Ivanka Koleva

Personal information
- Nationality: Bulgaria
- Born: 9 December 1968 (age 57) Chirpan, Bulgaria

Sport
- Sport: Athletics, Powerlifting
- Event(s): Javelin, Shot put, Discus
- Coached by: Stefan Stoykov

Medal record
Paralympic athletics
Representing Bulgaria
Paralympic Games
| Gold medal – first place | 2000 Sydney | Shot Put - F57 |
IPC World Championships
| Gold medal – first place | 1994 Berlin | Discus - F56 |
| Silver medal – second place | 1998 Birmingham | Shot put- F56/57 |
| Bronze medal – third place | 1994 Berlin | Javelin - F57 |
European Championships
| Gold medal – first place | 2016 Grosseto | Shot put - T57 |
| Silver medal – second place | 2016 Grosseto | Discus throw - T57 |

= Ivanka Koleva =

Bulgarian Paralympic athlete

Ivanka Koleva (Иванка Колева) (born 9 December 1968) is a Paralympian track and field athlete from Bulgaria competing mainly in throwing events in the T57 classification. Koleva has represented Bulgaria at four Summer Paralympics from 2000 to 2012, winning gold in the shot put in the 2000 Summer Paralympics in Sydney. She was also world champion in the discus in 1994, and competed once as a powerlifter in the 2008 Summer Paralympics at Beijing.

==Personal history==
Koleva was born in Chirpan Bulgaria in 1968. Her mother had a kidney problem during pregnancy and was given a medication which had a harmful effect on the foetus. Due to this Koleva was born with impairments to her legs which resulted in them being amputated when she was six years-old.

==Sporting career==
Koleva took up para-sport in Stara Zagora in 1985 out of curiosity. In 1994 she represented Bulgaria at the 1994 IPC Athletics World Championships in Berlin, winning gold in the discus throw and bronze in the javelin. She followed this with further success in the 1998 World Championships in Birmingham, when she took silver in the shot put.
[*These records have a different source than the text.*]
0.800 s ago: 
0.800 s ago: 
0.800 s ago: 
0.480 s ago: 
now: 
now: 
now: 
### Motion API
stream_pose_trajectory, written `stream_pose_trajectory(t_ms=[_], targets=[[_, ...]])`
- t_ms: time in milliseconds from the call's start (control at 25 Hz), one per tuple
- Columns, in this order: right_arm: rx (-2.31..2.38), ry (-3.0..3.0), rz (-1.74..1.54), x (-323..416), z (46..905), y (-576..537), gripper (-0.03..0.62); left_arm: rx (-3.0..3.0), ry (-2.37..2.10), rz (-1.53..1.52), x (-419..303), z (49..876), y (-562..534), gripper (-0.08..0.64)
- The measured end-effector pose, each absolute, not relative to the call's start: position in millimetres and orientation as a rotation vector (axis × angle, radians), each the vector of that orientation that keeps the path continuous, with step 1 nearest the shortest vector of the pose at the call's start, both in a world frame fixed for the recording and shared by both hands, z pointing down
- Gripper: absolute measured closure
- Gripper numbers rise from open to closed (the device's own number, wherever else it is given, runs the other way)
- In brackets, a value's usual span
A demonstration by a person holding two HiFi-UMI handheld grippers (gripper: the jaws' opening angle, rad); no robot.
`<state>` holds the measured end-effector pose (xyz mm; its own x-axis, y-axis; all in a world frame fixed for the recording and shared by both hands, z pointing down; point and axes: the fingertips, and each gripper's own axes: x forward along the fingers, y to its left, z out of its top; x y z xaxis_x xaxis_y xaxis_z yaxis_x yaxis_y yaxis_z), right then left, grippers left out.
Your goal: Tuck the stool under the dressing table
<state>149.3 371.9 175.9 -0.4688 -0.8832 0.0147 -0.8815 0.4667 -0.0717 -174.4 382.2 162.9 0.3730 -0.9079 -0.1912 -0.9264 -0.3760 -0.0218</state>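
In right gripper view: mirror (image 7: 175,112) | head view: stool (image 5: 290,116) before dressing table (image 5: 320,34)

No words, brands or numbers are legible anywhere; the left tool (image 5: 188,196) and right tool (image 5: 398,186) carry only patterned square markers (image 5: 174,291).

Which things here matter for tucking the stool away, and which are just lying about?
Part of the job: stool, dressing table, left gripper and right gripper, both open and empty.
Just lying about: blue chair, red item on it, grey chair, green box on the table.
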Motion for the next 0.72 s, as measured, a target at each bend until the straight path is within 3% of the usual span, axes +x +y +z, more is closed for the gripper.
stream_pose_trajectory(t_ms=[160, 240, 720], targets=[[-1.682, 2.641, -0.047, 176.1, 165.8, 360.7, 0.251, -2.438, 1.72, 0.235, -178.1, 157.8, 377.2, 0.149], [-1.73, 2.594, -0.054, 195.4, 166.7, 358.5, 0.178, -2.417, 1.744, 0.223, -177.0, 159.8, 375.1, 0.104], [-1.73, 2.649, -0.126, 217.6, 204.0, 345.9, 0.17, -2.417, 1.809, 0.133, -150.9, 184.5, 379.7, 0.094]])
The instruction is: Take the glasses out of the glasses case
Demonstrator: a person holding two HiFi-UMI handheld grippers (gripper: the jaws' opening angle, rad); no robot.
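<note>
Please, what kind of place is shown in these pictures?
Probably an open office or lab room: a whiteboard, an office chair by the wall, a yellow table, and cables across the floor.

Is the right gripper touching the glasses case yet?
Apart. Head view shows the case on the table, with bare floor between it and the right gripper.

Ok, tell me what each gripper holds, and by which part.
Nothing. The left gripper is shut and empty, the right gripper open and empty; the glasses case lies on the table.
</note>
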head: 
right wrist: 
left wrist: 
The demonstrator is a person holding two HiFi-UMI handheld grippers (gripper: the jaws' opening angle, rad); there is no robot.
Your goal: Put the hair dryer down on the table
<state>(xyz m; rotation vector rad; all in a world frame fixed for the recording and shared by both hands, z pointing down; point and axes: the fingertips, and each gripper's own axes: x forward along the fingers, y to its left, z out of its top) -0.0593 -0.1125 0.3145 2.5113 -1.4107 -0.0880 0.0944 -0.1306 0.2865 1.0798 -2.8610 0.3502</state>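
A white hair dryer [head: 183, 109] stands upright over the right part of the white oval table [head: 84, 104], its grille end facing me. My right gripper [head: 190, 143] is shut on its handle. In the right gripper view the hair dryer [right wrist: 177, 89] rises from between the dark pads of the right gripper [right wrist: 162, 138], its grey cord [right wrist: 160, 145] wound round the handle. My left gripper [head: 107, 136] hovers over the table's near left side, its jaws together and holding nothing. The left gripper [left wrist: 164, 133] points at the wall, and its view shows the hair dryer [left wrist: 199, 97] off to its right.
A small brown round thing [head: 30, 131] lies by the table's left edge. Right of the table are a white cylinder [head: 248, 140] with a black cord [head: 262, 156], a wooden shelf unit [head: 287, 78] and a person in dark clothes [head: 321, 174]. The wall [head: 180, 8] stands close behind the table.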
She competed in her first Summer Paralympic Games in 2000 in Sydney. There she entered the discus throw (F58) and the shot put (F57), taking the gold medal in the latter with a distance of 7.85. She would go on to represent her country at the following three Summer Paralympics, but despite entering another nine events, all in field athletics, she failed to repeat the success of her first games. Her best result after 2000 were two sixth places in the 2004 and 2008 games in the shot put, but after Sydney her event was merged with other classification athletes on a points basis, greatly widening the field of competition. At the 2008 Games Koleva also entered the powerlifting tournament in the 67.5 kg event, but failed to complete a successful lift.

Koleva has competed at every IPC World Championship from 1994 to 2015, and in 2016 she entered the 2016 European Games in Grosseto. In the F57 shot put she threw a season's best of 8.50 to take her first major international gold medal for 16 years.